- WHAT TO PRODUCE: The answer must consist only of the lines from the line with "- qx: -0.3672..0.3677" to the line with "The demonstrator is", both included, exactly as they stand below.

[Extracted records]
--------------------------------

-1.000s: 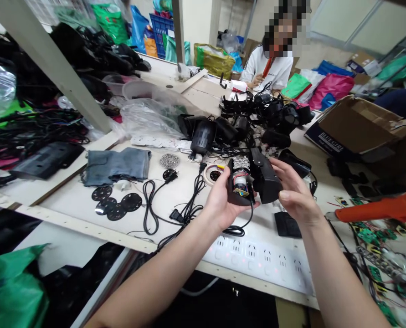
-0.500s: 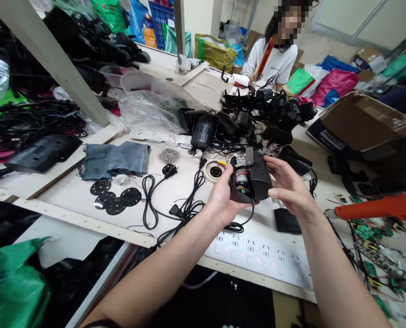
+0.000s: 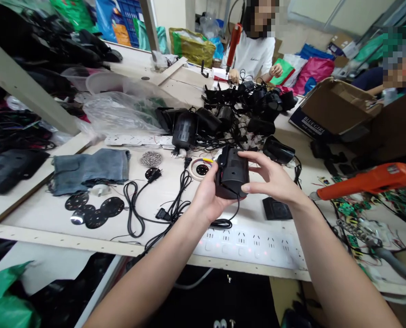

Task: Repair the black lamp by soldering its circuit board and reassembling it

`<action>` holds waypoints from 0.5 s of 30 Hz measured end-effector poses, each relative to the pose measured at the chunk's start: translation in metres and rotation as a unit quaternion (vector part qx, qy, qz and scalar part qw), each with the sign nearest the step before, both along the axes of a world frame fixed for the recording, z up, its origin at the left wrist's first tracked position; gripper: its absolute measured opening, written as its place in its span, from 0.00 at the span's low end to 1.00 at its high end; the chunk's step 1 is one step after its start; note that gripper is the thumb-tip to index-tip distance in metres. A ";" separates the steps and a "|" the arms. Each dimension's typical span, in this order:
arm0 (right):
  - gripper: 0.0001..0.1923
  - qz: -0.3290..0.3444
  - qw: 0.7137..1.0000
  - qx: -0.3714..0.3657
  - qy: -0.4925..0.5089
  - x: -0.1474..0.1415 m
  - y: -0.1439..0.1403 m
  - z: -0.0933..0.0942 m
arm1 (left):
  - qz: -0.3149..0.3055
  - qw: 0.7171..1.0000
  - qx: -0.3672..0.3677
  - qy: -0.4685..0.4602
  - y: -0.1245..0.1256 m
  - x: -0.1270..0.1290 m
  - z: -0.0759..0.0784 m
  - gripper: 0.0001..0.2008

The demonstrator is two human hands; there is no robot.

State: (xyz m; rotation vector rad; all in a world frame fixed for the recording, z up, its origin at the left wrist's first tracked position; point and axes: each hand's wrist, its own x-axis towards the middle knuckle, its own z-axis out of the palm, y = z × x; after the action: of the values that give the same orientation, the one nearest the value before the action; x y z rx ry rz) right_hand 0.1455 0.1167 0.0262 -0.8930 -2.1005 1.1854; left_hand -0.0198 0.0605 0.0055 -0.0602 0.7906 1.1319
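Both hands, L (image 3: 208, 196) & R (image 3: 269, 180), grip black housing (image 3: 232, 175).

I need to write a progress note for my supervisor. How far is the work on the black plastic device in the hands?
Looks done: the black plastic housing is closed, no motor showing. In hand: the left hand cradles it from below, while the right hand presses on its top and side. Probably left: no screws are visible from here; the orange electric screwdriver lies unused on the table, and a pile of similar black units waits behind.
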 end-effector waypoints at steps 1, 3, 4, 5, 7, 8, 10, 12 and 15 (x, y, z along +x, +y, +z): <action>0.33 0.000 1.000 0.008 -0.005 0.000 0.000 0.001 | -0.003 1.000 0.004 -0.001 0.000 0.000 0.000 0.24; 0.33 0.000 1.000 0.018 -0.014 0.000 0.000 0.003 | -0.011 1.000 0.010 -0.003 0.001 0.000 -0.001 0.24; 0.33 0.000 1.000 0.024 -0.019 0.000 0.000 0.003 | -0.016 1.000 0.012 -0.004 0.002 0.000 -0.001 0.25; 0.33 -0.001 0.999 0.029 -0.024 0.000 0.000 0.004 | -0.021 1.000 0.013 -0.004 0.002 0.000 -0.001 0.25; 0.33 -0.001 0.999 0.038 -0.034 0.000 0.000 0.005 | -0.025 1.000 0.015 -0.005 0.003 -0.001 -0.001 0.25; 0.34 0.001 0.998 0.040 -0.038 0.000 0.000 0.005 | -0.027 0.999 0.016 -0.005 0.003 -0.001 -0.001 0.24; 0.34 0.004 0.998 0.041 -0.042 0.000 0.000 0.006 | -0.031 0.999 0.018 -0.003 0.003 -0.001 -0.001 0.24; 0.34 0.006 0.998 0.040 -0.041 0.000 0.000 0.006 | -0.037 0.999 0.021 -0.001 0.003 -0.002 -0.001 0.24; 0.34 0.007 0.998 0.043 -0.038 0.000 0.000 0.006 | -0.041 0.999 0.029 -0.004 0.002 -0.002 -0.002 0.24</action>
State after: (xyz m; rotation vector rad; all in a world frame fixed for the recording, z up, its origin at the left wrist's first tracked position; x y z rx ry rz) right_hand 0.1459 0.1162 0.0326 -0.8973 -2.2051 1.0749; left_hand -0.0218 0.0624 0.0036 0.0173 0.7466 1.0761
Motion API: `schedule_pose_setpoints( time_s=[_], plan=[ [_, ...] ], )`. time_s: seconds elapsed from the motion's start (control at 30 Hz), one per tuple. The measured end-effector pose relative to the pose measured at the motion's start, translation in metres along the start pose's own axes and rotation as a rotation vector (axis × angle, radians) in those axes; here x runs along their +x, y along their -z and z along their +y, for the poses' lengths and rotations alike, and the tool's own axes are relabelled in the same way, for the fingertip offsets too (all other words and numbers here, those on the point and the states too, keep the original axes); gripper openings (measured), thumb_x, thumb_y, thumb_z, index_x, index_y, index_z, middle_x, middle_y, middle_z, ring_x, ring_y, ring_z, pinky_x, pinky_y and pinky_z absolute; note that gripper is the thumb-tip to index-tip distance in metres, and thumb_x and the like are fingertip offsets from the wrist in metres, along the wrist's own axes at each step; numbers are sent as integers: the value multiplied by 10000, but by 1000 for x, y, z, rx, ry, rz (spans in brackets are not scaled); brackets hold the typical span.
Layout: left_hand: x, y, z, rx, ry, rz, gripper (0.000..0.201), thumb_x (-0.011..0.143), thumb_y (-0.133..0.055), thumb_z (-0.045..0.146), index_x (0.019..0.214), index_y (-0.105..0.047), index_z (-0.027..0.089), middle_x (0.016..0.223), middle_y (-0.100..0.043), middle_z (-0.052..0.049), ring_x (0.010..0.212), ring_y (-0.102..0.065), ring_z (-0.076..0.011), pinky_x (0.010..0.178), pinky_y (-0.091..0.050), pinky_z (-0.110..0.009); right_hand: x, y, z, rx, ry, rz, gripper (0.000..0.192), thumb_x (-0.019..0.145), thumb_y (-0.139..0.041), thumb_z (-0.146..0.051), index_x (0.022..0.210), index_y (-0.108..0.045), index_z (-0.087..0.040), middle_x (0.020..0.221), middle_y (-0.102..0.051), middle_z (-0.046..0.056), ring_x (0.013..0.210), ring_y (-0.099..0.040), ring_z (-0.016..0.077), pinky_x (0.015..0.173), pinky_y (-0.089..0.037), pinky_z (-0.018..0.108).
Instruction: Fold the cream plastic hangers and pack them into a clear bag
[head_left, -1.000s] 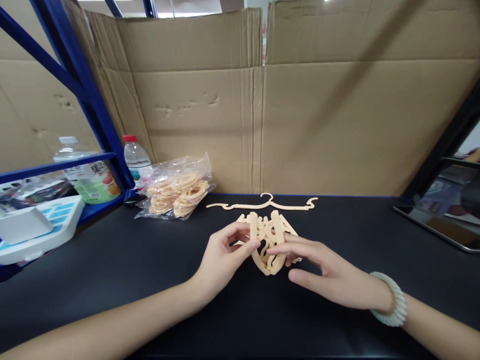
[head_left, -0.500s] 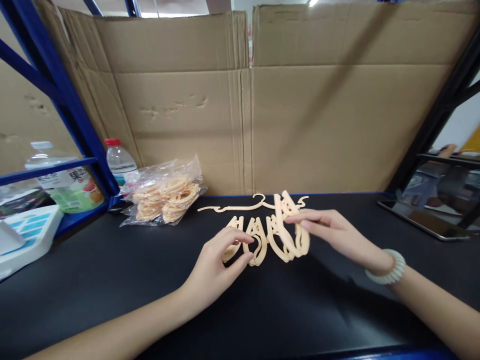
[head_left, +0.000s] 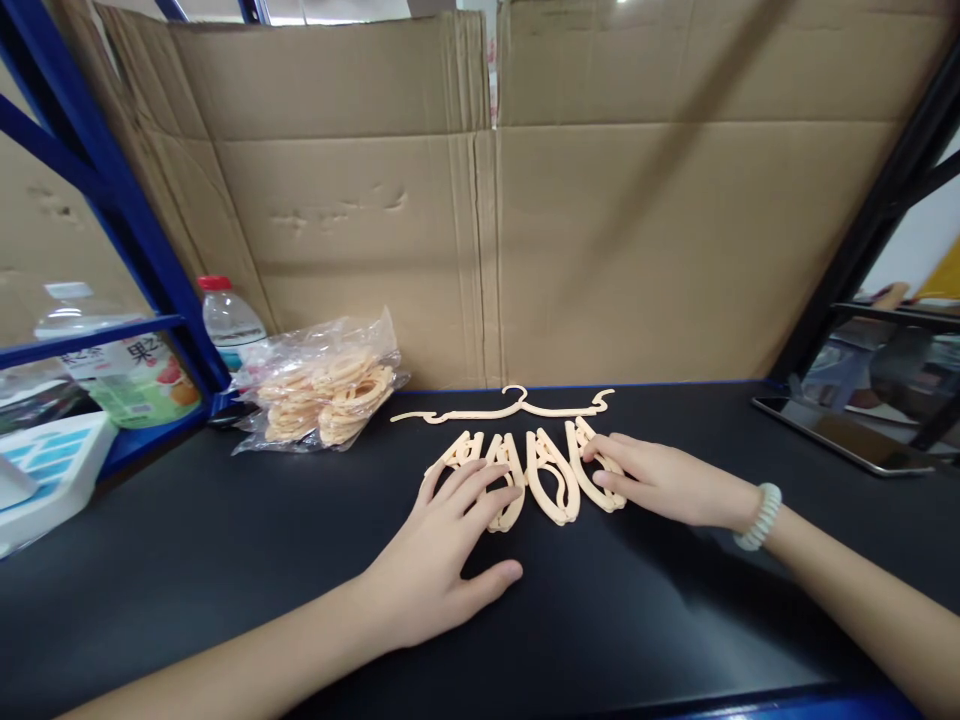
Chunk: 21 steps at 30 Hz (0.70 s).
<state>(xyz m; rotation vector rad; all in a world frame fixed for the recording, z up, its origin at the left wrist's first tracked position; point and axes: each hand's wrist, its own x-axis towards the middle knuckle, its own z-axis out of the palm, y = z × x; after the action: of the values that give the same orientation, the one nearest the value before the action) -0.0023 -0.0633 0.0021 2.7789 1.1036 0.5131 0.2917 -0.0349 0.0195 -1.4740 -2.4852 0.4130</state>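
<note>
Several cream folding hangers lie folded in a row on the black table. My right hand (head_left: 660, 480) pinches the rightmost folded hanger (head_left: 609, 498), which is down on the tabletop, partly covered by the fingers. Just left of it lies another folded hanger (head_left: 534, 485), with nothing touching it. My left hand (head_left: 442, 555) is open, fingers spread and thumb apart, over the two leftmost ones; it partly hides a folded hanger (head_left: 508, 515). Whether its fingertips touch them, I cannot tell. Behind the row is an unfolded hanger (head_left: 487, 413) with its hook pointing away.
A clear plastic bag (head_left: 330, 385) of more folded hangers sits at the back left, near a red-capped bottle (head_left: 232, 320). A phone-like flat device (head_left: 844, 437) lies at the right. Cardboard (head_left: 675, 230) walls off the back; a blue frame (head_left: 127, 210) stands left.
My right hand has lowered the folded hanger from above the row onto the table at its right end. My left hand has spread its fingers and thumb wider.
</note>
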Motion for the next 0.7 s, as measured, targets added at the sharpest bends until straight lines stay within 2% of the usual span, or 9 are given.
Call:
schedule_pose_setpoints(
  time_s=[0.1,0.17,0.23,0.3,0.37,0.43,0.53,0.7],
  plan=[
    [-2,0,0,26,17,-49,560,868,-552,404,1398,-401,303,1496,-362,-73,1389,-251,-359,1096,-96,-662,-2,1,-3,-54,-4,-5,296,962,-376,-382,1172,-534,-246,816,-559,23,709,-571,189,716,-478,342],
    [-3,0,0,28,18,-55,560,877,-541,395,1410,-386,318,1510,-339,-71,1395,-233,-368,1088,-83,-675,-2,-1,-9,-142,10,72,316,962,-379,-400,1162,-548,-223,877,-572,60,781,-577,224,748,-485,393],
    [-3,1,0,29,21,-62,568,880,-537,402,1419,-373,327,1516,-328,-71,1400,-220,-371,1084,-74,-680,-1,-6,-18,-227,63,191,345,950,-408,-427,1146,-564,-190,1006,-582,116,921,-564,272,820,-475,455],
    [-4,1,0,34,27,-83,587,881,-527,446,1430,-353,333,1529,-303,-77,1406,-199,-380,1074,-69,-694,-2,-14,-28,-263,145,262,429,932,-446,-466,1236,-531,-176,1210,-541,162,1125,-493,321,928,-428,509],
    [-4,0,0,36,27,-94,598,880,-510,497,1434,-344,344,1540,-275,-80,1409,-184,-392,1063,-71,-708,-4,-22,-36,-257,209,241,575,917,-460,-523,1392,-412,-202,1410,-415,165,1305,-345,357,1014,-352,558],
    [-6,-1,-1,34,20,-83,601,879,-496,534,1433,-340,362,1543,-268,-78,1407,-184,-400,1057,-77,-714,-6,-31,-41,-229,257,163,656,911,-447,-570,1466,-307,-251,1509,-300,132,1387,-218,365,1072,-268,587],
    [-8,-2,-1,45,18,-58,617,877,-484,561,1441,-313,380,1537,-283,-75,1406,-188,-401,1059,-80,-711,-7,-40,-42,-172,300,57,681,914,-433,-586,1492,-236,-284,1542,-243,99,1414,-152,357,1116,-178,591],
    [-9,-3,-3,78,48,-89,651,886,-441,589,1465,-231,379,1551,-227,-89,1412,-153,-405,1048,-63,-719,2,-48,-44,-163,266,36,689,929,-393,-589,1503,-180,-273,1560,-158,106,1424,-72,365,1110,-129,626]
  ],
)
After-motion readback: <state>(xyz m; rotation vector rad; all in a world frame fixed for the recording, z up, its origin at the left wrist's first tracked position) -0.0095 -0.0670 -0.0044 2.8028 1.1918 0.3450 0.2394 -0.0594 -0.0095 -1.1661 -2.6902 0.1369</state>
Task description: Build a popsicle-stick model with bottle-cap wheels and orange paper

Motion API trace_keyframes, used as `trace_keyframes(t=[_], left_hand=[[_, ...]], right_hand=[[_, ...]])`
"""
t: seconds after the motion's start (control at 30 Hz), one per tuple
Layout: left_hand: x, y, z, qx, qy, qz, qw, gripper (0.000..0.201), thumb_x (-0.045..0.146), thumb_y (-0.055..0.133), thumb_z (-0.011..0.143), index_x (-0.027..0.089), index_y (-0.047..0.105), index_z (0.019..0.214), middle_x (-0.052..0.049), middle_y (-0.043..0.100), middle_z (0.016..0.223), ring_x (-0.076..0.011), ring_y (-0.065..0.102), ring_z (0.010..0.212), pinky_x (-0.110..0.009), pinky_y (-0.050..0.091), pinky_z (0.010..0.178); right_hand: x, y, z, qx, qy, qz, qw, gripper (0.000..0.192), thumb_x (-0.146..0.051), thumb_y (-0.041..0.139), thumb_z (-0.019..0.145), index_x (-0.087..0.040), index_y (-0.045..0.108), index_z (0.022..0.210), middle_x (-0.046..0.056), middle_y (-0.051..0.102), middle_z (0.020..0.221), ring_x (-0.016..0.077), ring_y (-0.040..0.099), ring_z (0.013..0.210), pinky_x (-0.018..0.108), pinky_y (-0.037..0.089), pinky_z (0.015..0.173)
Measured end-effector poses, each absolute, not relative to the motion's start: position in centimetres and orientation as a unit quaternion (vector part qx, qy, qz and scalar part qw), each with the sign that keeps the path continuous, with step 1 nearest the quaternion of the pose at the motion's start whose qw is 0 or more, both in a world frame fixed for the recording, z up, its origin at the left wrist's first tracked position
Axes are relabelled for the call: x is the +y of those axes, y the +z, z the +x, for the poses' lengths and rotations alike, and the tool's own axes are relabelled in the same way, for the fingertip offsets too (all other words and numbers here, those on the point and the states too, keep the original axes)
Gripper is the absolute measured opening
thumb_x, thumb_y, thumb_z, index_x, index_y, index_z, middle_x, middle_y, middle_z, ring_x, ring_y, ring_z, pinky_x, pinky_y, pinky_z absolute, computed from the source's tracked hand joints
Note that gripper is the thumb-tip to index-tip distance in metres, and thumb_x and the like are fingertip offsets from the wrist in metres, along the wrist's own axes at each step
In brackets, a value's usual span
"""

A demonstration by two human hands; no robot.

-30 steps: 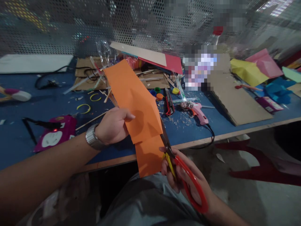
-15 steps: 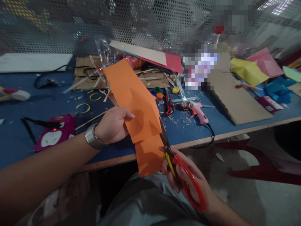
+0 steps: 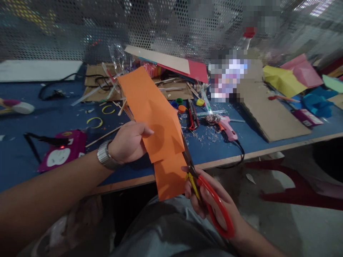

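Observation:
A long sheet of orange paper [image 3: 152,107] is pinched at its left edge by my left hand [image 3: 130,142], thumb on top and fingers underneath. Its lower part [image 3: 171,175] looks like a partly separated flap or second layer, hanging past the table's front edge over my lap. Red-handled scissors [image 3: 218,207] with some yellow on the grip are in my right hand [image 3: 214,200]. Their blades point up along the paper's right edge, close to the cut line; how far the lower blade reaches beneath the paper is hidden.
On the blue table [image 3: 107,182] lie a pink glue gun [image 3: 229,129], a red utility knife [image 3: 192,116], coloured bottle caps [image 3: 182,109], a purple box with a cable [image 3: 65,150], wooden sticks and a cardboard sheet [image 3: 273,114]. A perforated metal panel [image 3: 160,25] stands behind.
Almost nothing differs; both hands, the paper and the scissors hold nearly the same position.

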State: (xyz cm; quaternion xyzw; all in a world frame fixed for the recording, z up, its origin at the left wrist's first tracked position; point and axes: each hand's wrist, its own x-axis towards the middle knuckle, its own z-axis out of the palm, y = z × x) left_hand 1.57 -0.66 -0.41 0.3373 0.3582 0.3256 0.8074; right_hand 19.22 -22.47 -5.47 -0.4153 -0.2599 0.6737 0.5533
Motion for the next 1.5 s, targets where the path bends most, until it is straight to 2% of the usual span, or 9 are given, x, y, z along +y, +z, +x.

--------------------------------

- RESULT OF THIS TASK:
  - qx: -0.3672..0.3677
  - qy: -0.4685..0.4602
  - y: -0.1245..0.1256 m
  - x: -0.1270..0.1290 m
  - z: -0.0759..0.0784 m
  - gripper: 0.0001..0.2008

The demonstrator is two human hands; there is no robot.

Work on this exercise is done.